Renaming carved files

I’m trying to find a simple way to rename a carved file back to it’s original file name using bro-script rather than having bash try to rip it out of the files.log file. I have seen the mime type analyzers on git that re-add the extension based on known mime types, but I’d rather be able to immediately identify the original file name as it came across the wire. I don’t need the unique session identifier because by the time I’m using bro file analysis I already have the individual session pcap isolated.

I’m guessing there should be a way to capture the files.log table data in broscript, match the unique file identifier then rename the file with that filename string from files.log.

This is a tricky thing to do regardless of how you do it. What happens when the file was transfered over something besides protocols with URLs? Or, what if the file is a PE and includes an original name in its manifest but resides at a different URL?

-AK

I’m not expecting there to be a filename associated with every file, but if the filename was in the pcap, for SMTP attachments, FTP file transfers, or HTTP sessions this shouldn’t be a complicated thing to do. I’m looking at this from a network analyst point of view in making it more efficient for them to quickly disseminate information. Maybe the fact that there is no filename for the extracted data makes it more/less interesting depending on the situation. I’m not looking for bro to try to make up a filename based on URI, but rather just get the information from the HTTP header if the filename is present (which I think is how bro gets the filename in files.log for HTTP sessions). In which case just ripping it out of files.log would be the right thing to do.
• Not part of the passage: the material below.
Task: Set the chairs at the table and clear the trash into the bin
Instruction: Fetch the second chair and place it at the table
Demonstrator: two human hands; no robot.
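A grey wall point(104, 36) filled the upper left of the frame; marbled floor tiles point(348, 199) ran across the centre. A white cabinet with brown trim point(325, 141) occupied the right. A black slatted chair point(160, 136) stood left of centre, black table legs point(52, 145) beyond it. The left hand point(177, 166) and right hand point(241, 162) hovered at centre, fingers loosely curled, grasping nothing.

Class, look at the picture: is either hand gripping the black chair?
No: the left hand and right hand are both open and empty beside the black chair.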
I guess the real question is, is it possible to do that in bro-script? Or is it just more realistic to do that using python/shell?

Maybe this is useful

securityonion-bro-scripts/file-extraction/extract.bro

Regards,

Daniel

https://github.com/Security-Onion-Solutions/securityonion-bro-scripts/blob/master/file-extraction/extract.bro

So the problem I’m running into with this extraction script is here (I’ve already got a script that handles the extracted metadata mime types):

local fname = fmt("/nsm/bro/extracted/%s-%s.%s", f$source, f$id, ext);

I don’t need f$source or f$id in the filename. What I’m searching for is being generated here in main.bro. I just need a way to grab this information and add it to the extract.bro script to rename extracted file.
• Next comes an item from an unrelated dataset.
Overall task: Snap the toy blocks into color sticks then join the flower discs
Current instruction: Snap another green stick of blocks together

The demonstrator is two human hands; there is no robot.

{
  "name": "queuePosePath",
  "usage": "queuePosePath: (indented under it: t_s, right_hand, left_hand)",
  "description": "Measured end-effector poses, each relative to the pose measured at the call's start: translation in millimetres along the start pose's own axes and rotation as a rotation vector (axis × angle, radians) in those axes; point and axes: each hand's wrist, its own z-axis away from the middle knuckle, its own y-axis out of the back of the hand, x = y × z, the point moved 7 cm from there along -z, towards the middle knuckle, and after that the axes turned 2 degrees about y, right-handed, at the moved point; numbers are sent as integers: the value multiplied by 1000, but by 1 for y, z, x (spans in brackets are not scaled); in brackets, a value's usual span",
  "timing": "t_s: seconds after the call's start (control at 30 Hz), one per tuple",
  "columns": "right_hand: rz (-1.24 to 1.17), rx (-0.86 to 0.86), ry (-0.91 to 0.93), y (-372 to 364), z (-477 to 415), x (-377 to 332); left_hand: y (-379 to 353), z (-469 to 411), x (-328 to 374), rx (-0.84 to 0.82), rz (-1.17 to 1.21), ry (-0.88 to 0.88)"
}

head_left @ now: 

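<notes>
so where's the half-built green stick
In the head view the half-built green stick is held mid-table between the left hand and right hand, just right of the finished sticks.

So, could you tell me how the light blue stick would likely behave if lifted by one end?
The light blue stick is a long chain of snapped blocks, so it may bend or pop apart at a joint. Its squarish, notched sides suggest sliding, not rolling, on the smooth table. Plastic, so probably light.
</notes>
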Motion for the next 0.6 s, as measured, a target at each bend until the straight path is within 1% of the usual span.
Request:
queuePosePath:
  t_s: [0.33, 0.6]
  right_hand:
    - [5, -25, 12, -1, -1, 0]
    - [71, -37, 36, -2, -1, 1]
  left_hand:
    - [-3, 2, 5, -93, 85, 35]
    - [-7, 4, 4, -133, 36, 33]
https://www.bro.org/sphinx-git/scripts/base/frameworks/files/main.bro.html#type-Files::Info

Files::Info

filename: [`string`](https://www.bro.org/sphinx-git/script-reference/types.html#type-string) [`&log`](https://www.bro.org/sphinx-git/script-reference/attributes.html#attr-&log) [`&optional`](https://www.bro.org/sphinx-git/script-reference/attributes.html#attr-&optional)
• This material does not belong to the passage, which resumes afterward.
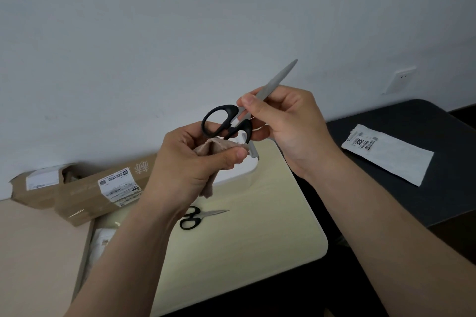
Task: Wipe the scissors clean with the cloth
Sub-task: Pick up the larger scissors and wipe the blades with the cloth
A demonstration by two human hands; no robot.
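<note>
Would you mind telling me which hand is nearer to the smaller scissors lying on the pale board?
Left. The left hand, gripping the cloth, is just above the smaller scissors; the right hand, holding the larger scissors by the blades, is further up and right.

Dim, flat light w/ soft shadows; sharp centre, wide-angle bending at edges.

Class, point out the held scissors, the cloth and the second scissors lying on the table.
held scissors (279, 76), head view, on the blades.
cloth (208, 189), head view, hanging corner.
second scissors (213, 213), head view, blade.
</note>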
A filename for the file if one is available from the source for the file. These will frequently come from “Content-Disposition” headers in network protocols

The logic (forgive my terrible syntax) should be along the lines of

if f$filename is not empty,

local fname = fmt(outputdir, f$filename, ext);

else

local fname = fmt(“outputdir”, f$source, f$id, ext);

Michael,

I haven’t tested this other than validate syntax, but I think the logic you’re looking for is below. You of course have to add in the dynamic extension mapping and maybe make the outputdir configurable w/ an export {} block. Basically, you have to check to see if the filename is set. I would caution you, that there are many instances where it is not set, however. If you’re looking for a more robust file extraction strategy, I would recommend [1]. There’s some additional overhead in moving files around, but it allows you to store files by hash once extraction is complete. This should greatly reduce your disk usage and processing overhead of any follow on processing.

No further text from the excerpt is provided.